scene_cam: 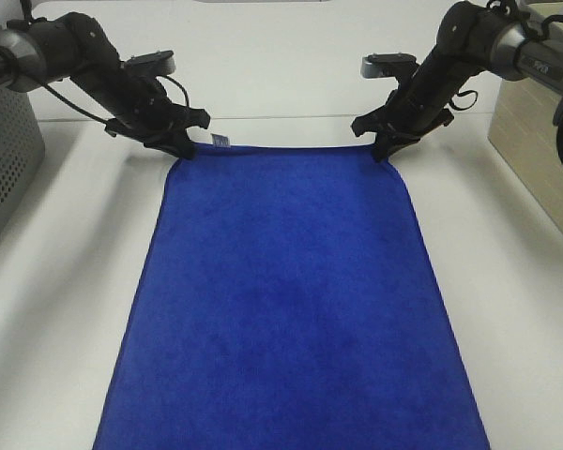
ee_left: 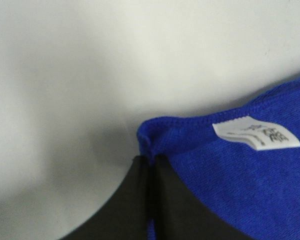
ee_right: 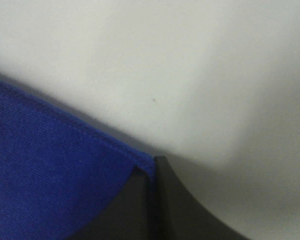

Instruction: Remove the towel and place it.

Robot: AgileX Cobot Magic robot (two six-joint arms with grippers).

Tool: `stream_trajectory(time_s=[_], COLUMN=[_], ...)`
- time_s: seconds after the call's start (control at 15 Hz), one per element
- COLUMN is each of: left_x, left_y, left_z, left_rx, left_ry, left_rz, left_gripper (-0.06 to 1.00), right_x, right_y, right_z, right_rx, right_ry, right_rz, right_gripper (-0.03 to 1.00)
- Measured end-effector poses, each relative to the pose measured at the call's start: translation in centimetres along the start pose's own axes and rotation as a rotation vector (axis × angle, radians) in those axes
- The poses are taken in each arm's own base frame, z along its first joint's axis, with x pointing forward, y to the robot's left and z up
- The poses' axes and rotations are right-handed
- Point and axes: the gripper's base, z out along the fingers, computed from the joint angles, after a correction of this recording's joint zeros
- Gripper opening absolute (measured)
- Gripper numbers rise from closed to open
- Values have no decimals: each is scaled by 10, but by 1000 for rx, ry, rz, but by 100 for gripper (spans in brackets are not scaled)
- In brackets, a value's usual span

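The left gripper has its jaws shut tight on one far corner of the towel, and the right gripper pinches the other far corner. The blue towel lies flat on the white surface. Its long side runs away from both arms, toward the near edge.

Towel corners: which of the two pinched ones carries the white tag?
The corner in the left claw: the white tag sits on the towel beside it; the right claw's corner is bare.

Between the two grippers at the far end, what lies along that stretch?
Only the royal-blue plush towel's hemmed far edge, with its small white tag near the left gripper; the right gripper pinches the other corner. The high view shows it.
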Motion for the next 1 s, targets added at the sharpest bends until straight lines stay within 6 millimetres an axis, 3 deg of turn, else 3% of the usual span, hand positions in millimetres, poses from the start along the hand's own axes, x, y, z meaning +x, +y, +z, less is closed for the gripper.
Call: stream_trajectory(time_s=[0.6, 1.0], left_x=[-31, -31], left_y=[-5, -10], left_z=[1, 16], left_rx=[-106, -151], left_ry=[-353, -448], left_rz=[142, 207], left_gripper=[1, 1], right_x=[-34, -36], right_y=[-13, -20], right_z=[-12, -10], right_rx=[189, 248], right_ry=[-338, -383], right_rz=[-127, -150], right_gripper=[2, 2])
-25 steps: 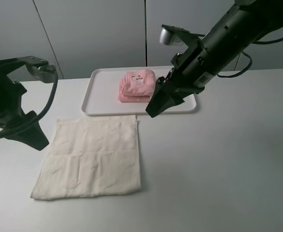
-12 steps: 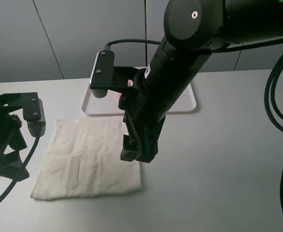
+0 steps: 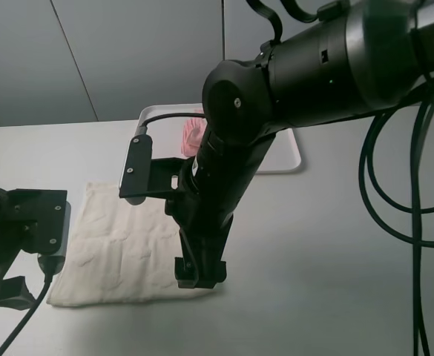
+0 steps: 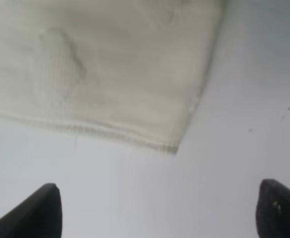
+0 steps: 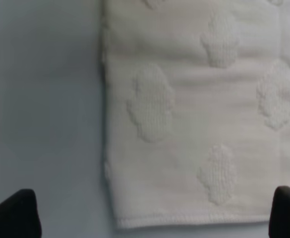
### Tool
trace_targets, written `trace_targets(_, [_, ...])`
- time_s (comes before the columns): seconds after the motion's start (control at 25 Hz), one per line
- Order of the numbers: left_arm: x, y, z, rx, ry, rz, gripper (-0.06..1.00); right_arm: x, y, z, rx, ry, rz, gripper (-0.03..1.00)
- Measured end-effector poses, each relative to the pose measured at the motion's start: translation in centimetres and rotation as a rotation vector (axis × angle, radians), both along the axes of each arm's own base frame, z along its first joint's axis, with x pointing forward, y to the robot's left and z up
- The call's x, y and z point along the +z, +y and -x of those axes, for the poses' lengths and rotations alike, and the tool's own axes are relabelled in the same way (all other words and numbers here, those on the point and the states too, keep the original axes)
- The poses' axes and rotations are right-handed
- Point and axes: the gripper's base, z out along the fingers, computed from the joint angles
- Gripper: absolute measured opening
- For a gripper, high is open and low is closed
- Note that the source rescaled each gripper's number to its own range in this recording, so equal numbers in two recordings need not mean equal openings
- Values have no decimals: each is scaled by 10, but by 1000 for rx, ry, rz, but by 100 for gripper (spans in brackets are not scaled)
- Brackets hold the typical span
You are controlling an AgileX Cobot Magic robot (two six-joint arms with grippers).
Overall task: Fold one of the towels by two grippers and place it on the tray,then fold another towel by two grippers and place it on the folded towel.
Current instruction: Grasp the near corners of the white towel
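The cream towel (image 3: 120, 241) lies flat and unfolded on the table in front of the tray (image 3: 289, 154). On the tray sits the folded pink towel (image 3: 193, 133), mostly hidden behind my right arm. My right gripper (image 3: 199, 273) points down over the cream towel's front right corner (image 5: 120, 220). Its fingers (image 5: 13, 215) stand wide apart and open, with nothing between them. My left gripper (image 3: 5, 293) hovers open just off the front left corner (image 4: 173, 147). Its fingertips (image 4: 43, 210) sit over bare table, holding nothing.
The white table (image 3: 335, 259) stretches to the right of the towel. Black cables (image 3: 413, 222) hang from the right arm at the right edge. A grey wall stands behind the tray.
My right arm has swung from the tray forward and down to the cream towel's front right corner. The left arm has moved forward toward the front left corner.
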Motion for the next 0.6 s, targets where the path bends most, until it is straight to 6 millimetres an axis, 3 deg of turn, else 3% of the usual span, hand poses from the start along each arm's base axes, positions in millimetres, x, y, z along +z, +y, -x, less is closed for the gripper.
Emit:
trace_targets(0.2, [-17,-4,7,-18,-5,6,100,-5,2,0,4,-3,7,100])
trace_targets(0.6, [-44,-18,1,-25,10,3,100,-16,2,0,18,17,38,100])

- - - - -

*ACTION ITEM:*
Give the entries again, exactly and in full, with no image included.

*SOLUTION FOR THIS TASK:*
scene_cam: 
ee_left: 
ee_right: 

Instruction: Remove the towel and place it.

Robot: AgileX Cobot Magic robot (two six-joint arms with grippers).

Tool: `stream_trajectory(time_s=[_], COLUMN=[_], ...)`
- time_s: seconds after the call's start (control at 15 Hz), one per element
- COLUMN is each of: left_x, left_y, left_z, left_rx, left_ry, left_rz, left_gripper (-0.06 to 1.00), right_x, right_y, right_z, right_rx, right_ry, right_rz, right_gripper (-0.03 to 1.00)
- Measured end-effector poses, each relative to the pose measured at the call's start: translation in centimetres along the start pose's own axes and rotation as a rotation vector (axis × angle, radians) in those axes
- The poses are taken in each arm's own base frame, z along its first joint's axis, with x pointing forward, y to the robot's left and z up
- The poses' axes and rotations are right-handed
- Point and axes: the gripper's base, z out along the fingers, computed from the joint angles, after a correction of this recording's joint zeros
- Gripper opening absolute (measured)
- Gripper numbers rise from closed to open
- Values have no decimals: each is scaled by 10, but by 1000 for rx, ry, rz, but by 100 for gripper (spans in brackets are not scaled)
- In brackets, a value's usual span

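The left gripper has its jaws shut tight on one far corner of the towel, and the right gripper pinches the other far corner. The blue towel lies flat on the white surface. Its long side runs away from both arms, toward the near edge.

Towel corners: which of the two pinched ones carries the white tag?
The corner in the left claw: the white tag sits on the towel beside it; the right claw's corner is bare.

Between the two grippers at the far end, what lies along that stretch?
Only the royal-blue plush towel's hemmed far edge, with its small white tag near the left gripper; the right gripper pinches the other corner. The high view shows it.
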Motion for the next 1 s, targets added at the sharpest bends until straight lines stay within 6 millimetres an axis, 3 deg of turn, else 3% of the usual span, hand positions in millimetres, poses from the start along the hand's own axes, x, y, z meaning +x, +y, +z, less is closed for the gripper.
Call: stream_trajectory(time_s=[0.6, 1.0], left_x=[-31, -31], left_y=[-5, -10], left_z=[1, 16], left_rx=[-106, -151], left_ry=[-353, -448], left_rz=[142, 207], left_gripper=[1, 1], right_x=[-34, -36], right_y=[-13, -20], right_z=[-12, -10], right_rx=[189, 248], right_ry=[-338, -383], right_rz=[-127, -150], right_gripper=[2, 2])
-25 steps: 
-12 steps: 
+0 steps: 
+0 steps: 
+0 steps: 
### Tool
trace_targets, written `trace_targets(_, [_, ...])`
- time_s (comes before the columns): seconds after the motion's start (control at 25 Hz), one per line
- Order of the numbers: left_arm: x, y, z, rx, ry, rz, gripper (-0.06..1.00); right_arm: x, y, z, rx, ry, rz, gripper (-0.03..1.00)
- Measured end-effector poses, each relative to the pose measured at the motion's start: translation in centimetres and rotation as a rotation vector (axis × angle, radians), both along the axes of each arm's own base frame, z along its first joint's axis, with x pointing forward, y to the robot's left and z up
- The call's x, y and z point along the +z, +y and -x of those axes, for the poses' lengths and rotations alike, and the tool's own axes are relabelled in the same way (all other words and numbers here, those on the point and the states too, keep the original axes)
- The poses' axes and rotations are right-handed
- Point and axes: the gripper's base, z out along the fingers, computed from the joint angles
- Gripper: absolute measured opening
- For a gripper, high is open and low is closed
- Note that the source rescaled each gripper's number to its own range in this recording, so equal numbers in two recordings need not mean equal openings
- Values have no decimals: each is scaled by 10, but by 1000 for rx, ry, rz, but by 100 for gripper (spans in brackets are not scaled)
- Brackets hold the typical span
You are controlling an AgileX Cobot Magic robot (two six-joint arms with grippers).
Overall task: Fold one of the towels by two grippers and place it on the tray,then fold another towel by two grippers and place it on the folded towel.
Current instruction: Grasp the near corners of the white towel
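The cream towel (image 3: 120, 241) lies flat and unfolded on the table in front of the tray (image 3: 289, 154). On the tray sits the folded pink towel (image 3: 193, 133), mostly hidden behind my right arm. My right gripper (image 3: 199, 273) points down over the cream towel's front right corner (image 5: 120, 220). Its fingers (image 5: 13, 215) stand wide apart and open, with nothing between them. My left gripper (image 3: 5, 293) hovers open just off the front left corner (image 4: 173, 147). Its fingertips (image 4: 43, 210) sit over bare table, holding nothing.
The white table (image 3: 335, 259) stretches to the right of the towel. Black cables (image 3: 413, 222) hang from the right arm at the right edge. A grey wall stands behind the tray.
My right arm has swung from the tray forward and down to the cream towel's front right corner. The left arm has moved forward toward the front left corner.
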Motion for the next 0.6 s, targets where the path bends most, until it is straight to 6 millimetres an axis, 3 deg of turn, else 3% of the usual span, hand poses from the start along each arm's base axes, positions in millimetres, x, y, z along +z, +y, -x, less is closed for the gripper.
Emit:
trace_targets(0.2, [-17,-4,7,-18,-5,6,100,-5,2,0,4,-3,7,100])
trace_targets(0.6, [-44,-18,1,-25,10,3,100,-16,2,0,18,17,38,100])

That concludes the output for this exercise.